Perversely, the proponents of a narrow EU definition for vodka are arguing against an existing EU standard that mirrors the standard around the world. This mandates that vodka can be made from any ethyl alcohol of agricultural origin. It has been adopted in most of the world's major vodka markets including the United States, Brazil and China. These countries, many of whom do not use cereals or potatoes to make vodka, will rightfully view the adoption of a narrower definition as an attempt to shut them out of the EU vodka market.

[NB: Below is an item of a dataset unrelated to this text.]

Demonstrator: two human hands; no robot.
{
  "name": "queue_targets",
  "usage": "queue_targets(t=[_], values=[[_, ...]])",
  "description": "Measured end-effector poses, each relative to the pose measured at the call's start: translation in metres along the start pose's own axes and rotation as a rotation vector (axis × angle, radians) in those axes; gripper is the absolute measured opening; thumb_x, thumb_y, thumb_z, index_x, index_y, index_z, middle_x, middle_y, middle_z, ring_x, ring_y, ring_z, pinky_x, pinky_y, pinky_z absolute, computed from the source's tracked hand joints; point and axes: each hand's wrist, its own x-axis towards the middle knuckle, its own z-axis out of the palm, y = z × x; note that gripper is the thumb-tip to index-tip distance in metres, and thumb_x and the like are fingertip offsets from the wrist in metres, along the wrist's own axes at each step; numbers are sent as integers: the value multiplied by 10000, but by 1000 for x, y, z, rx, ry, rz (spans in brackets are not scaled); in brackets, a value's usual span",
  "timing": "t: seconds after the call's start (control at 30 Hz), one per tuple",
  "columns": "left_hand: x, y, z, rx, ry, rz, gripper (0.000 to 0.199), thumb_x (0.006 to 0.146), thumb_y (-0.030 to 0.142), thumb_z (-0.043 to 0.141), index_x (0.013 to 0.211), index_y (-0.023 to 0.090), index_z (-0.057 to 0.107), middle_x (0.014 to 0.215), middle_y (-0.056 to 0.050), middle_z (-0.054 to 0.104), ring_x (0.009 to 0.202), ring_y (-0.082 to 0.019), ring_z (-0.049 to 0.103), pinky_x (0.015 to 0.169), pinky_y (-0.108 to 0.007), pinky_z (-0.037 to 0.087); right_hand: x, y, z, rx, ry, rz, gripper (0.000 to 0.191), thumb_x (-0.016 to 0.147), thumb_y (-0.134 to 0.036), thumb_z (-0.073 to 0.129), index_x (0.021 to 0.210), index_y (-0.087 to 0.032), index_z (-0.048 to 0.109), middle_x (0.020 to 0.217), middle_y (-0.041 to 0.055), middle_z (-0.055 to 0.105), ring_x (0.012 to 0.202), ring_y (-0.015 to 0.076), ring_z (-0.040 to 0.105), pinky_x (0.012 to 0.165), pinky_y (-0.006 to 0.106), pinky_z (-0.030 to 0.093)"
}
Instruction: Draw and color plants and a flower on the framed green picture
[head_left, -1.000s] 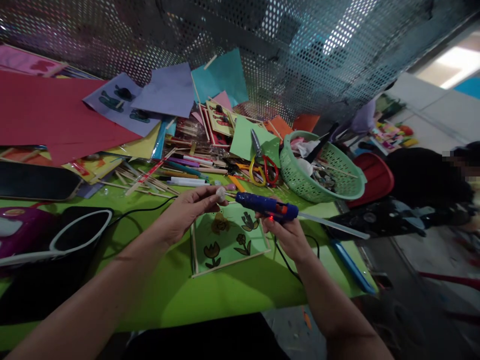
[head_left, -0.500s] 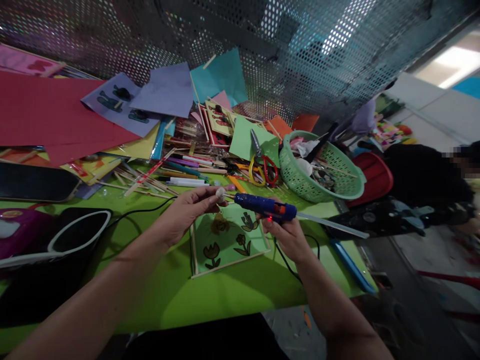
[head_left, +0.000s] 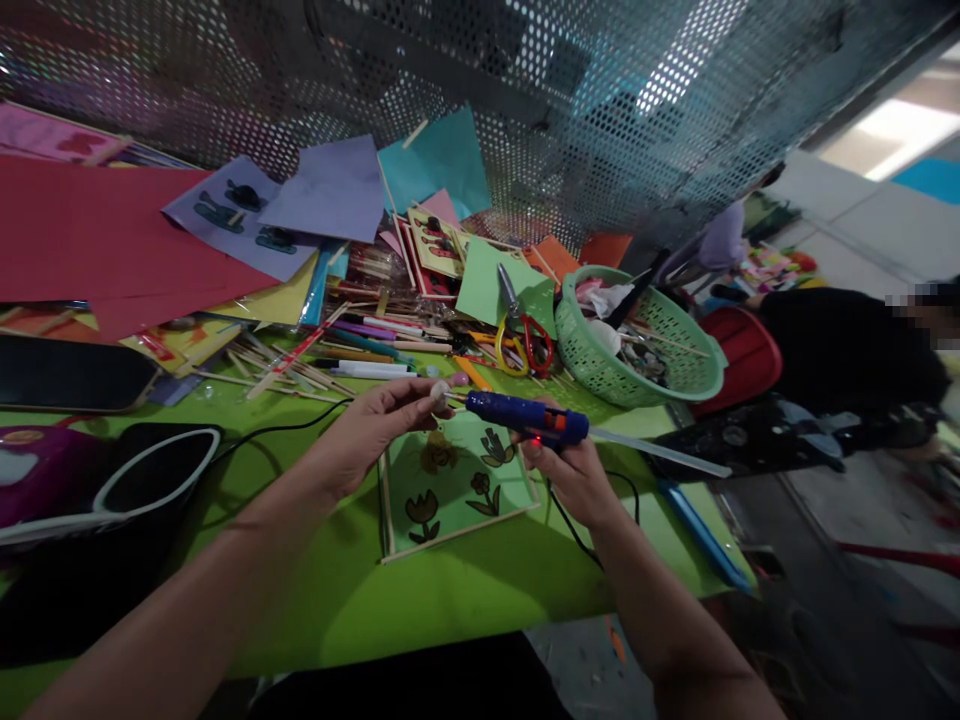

Nor does the bid to change the EU definition have any basis in consumer protection. There are no public health or safety issues related to one type of agricultural raw material for vodka compared with another that would allow Europe to erect trade barriers under global rules. And consumers show little interest in knowing what vodka is made from. It would be impossible to defend a narrowing of the definition in legal terms before the European courts and in the World Trade Organization's dispute settlement system -- and that is where the issue would ultimately land, should the definition be changed.

The most sensible way forward -- for all producers, regardless of geography -- would be to keep the current definition of vodka, one that recognizes Europe's diverse traditions and methods.

Mr. Morgan is president of Diageo Europe, maker of Smirnoff vodka, among other spirits.